What is being asked: Below are lines of data; count those that contain "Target" and give the total alone.

[The records]

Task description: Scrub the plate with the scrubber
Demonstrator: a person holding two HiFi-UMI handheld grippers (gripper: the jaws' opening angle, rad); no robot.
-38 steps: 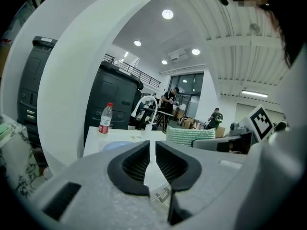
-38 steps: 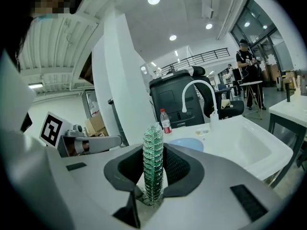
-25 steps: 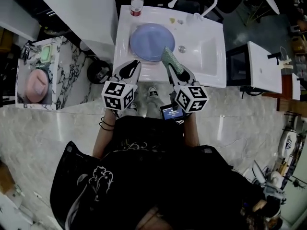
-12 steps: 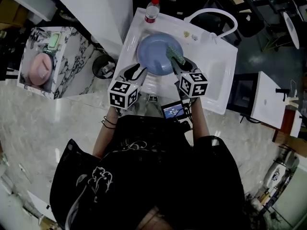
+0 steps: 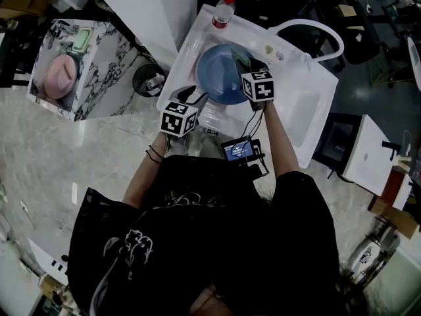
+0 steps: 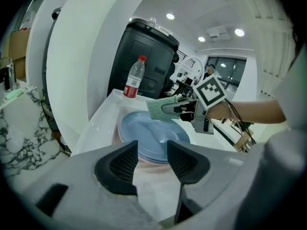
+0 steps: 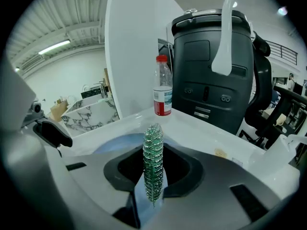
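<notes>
Where the plate lies: the blue plate (image 5: 217, 81) sits flat in the sink (image 5: 309, 101) basin, upper centre of the head view.
Scrubber: the green scrubber (image 7: 153, 166) stands on edge, pinched in the right gripper (image 7: 153, 186), over the plate's upper right part. I cannot tell whether it touches.
Left gripper: the left gripper (image 6: 152, 158) is at the plate's lower left, by the sink's near edge. Its jaws have just been opening and stand wide, with nothing between them and the plate rim just beyond.
Bottle: the bottle (image 5: 222, 12) stands at the sink's upper left corner, apart from the plate.
Done: the scrubber is in hand and over the plate.
Left: apparently all the scrubbing, since no suds or streaks show. The left gripper looks placed to steady the rim.
</notes>
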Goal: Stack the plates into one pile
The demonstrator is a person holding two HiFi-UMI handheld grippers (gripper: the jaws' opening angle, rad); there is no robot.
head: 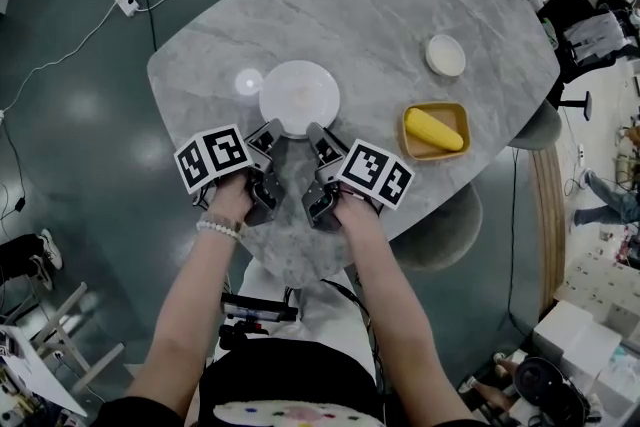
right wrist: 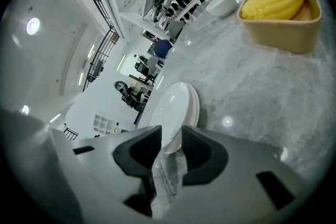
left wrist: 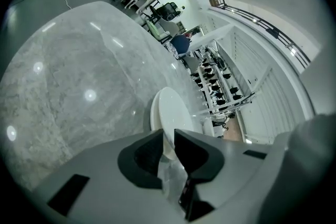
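The grey marble tabletop (head: 380,5) bears a pile of white plates (head: 299,97), 1 small white bowl (head: 445,55) and 1 yellow tray (head: 412,143) holding corn (head: 434,128).

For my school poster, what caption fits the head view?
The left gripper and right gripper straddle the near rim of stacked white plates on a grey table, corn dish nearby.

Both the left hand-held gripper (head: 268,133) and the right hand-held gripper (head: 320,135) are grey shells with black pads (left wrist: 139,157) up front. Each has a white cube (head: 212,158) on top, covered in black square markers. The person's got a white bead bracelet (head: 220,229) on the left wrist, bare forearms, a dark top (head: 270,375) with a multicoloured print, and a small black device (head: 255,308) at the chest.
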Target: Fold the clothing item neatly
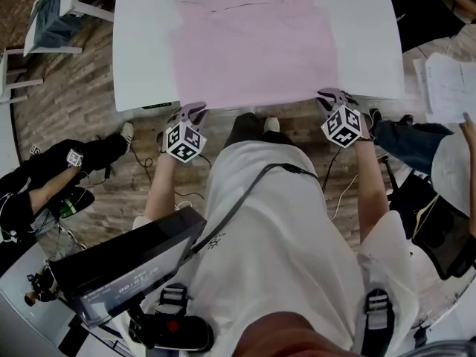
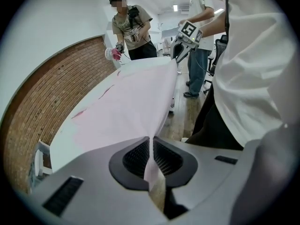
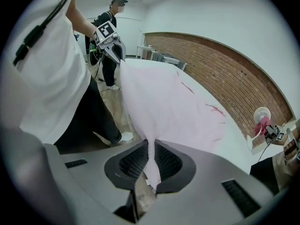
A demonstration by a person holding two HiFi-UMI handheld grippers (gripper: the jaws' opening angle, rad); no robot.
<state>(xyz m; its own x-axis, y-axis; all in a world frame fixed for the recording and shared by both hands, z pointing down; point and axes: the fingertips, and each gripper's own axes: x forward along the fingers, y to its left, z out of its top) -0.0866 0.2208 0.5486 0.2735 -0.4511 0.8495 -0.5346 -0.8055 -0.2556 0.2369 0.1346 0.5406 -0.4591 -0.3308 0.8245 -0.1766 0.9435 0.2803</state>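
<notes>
A pale pink shirt lies spread flat on the white table, collar at the far edge. Its near hem reaches the table's front edge. My left gripper is shut on the hem's left corner, just off the table edge. My right gripper is shut on the hem's right corner. In the left gripper view the pink cloth runs between the pads and stretches toward the right gripper. In the right gripper view the pink cloth is pinched the same way, with the left gripper at the far corner.
A person sits on the floor at the left. Another person stands beyond the table's far end with a small fan. A chair stands at the upper left. Papers lie at the right. Cables trail over the wooden floor.
</notes>
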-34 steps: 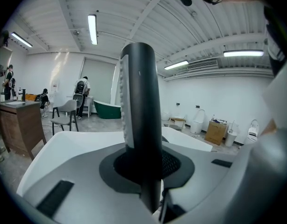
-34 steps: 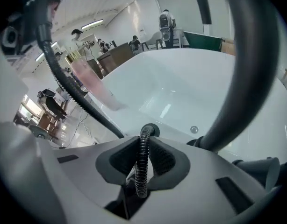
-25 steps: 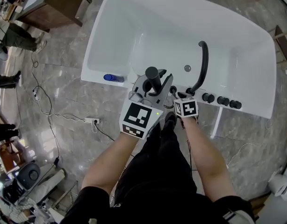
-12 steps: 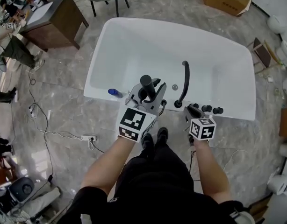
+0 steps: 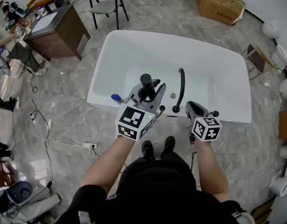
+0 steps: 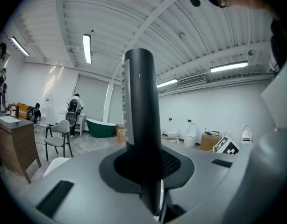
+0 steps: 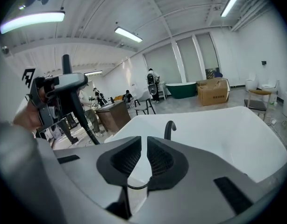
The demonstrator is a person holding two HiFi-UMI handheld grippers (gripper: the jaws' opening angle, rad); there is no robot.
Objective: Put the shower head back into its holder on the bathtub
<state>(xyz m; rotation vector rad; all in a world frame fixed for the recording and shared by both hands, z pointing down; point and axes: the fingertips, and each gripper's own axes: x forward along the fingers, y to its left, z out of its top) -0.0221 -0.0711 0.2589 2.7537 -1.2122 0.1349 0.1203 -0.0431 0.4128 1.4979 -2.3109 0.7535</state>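
My left gripper clamps the stiff, smooth, probably slippery matte-black cylindrical shower head mid-handle, while my right gripper, its fingers just closing, is nearly together and empty.

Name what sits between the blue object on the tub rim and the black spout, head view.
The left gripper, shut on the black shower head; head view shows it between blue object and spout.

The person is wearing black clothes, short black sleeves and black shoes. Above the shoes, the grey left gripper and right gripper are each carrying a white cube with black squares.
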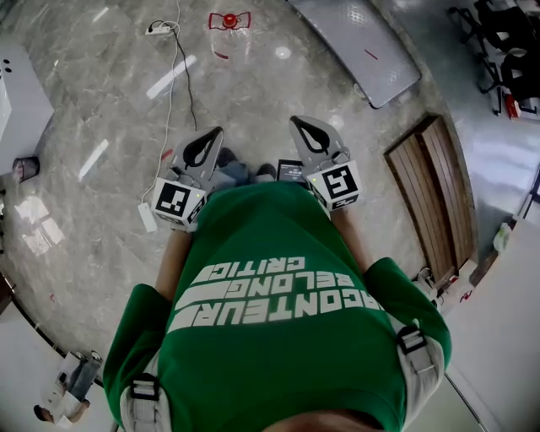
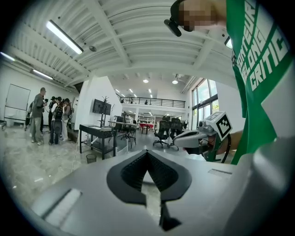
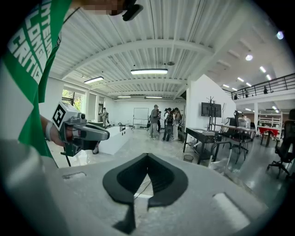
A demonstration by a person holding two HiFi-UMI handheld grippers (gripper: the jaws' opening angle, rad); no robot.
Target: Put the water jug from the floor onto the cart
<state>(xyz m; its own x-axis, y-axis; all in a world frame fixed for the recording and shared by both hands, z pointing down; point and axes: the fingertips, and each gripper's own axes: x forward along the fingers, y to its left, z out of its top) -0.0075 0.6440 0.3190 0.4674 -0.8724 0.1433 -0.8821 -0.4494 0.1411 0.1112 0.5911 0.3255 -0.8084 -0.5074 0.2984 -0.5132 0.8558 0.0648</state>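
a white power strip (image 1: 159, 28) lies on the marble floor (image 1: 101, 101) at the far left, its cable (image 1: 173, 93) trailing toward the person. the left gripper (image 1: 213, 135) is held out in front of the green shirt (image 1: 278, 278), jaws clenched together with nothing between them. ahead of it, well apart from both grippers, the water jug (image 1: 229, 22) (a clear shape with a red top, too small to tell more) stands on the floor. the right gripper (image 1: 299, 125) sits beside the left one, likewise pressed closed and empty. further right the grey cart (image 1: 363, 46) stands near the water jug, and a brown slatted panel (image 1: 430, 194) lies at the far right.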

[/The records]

Solution for this exercise: 2